Activity: Lines from the beginning of the material below through the line that has "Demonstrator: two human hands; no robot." are to be reproduced exactly, but pictures are not.

[Opening Recorded information section]

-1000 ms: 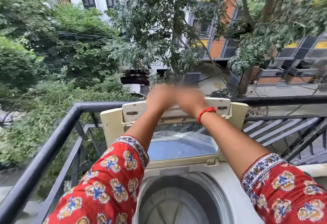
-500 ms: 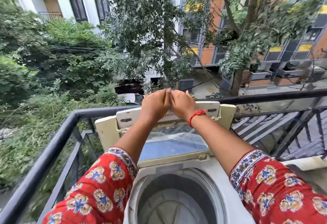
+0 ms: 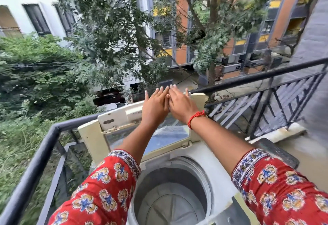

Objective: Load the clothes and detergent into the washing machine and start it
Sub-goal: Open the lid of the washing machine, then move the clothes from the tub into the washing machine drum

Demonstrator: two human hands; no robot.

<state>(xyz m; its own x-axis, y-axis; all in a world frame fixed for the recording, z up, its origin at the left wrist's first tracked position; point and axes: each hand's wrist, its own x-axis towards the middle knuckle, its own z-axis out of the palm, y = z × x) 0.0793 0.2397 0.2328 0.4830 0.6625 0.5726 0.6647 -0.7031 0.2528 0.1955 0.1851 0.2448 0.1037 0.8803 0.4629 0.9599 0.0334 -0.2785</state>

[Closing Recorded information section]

Completed exercise:
-1000 ms: 
-500 ms: 
+0 ms: 

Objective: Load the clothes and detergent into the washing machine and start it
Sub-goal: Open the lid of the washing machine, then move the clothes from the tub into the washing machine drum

Demonstrator: two human hands; no robot.

Nothing more is required for this exercise.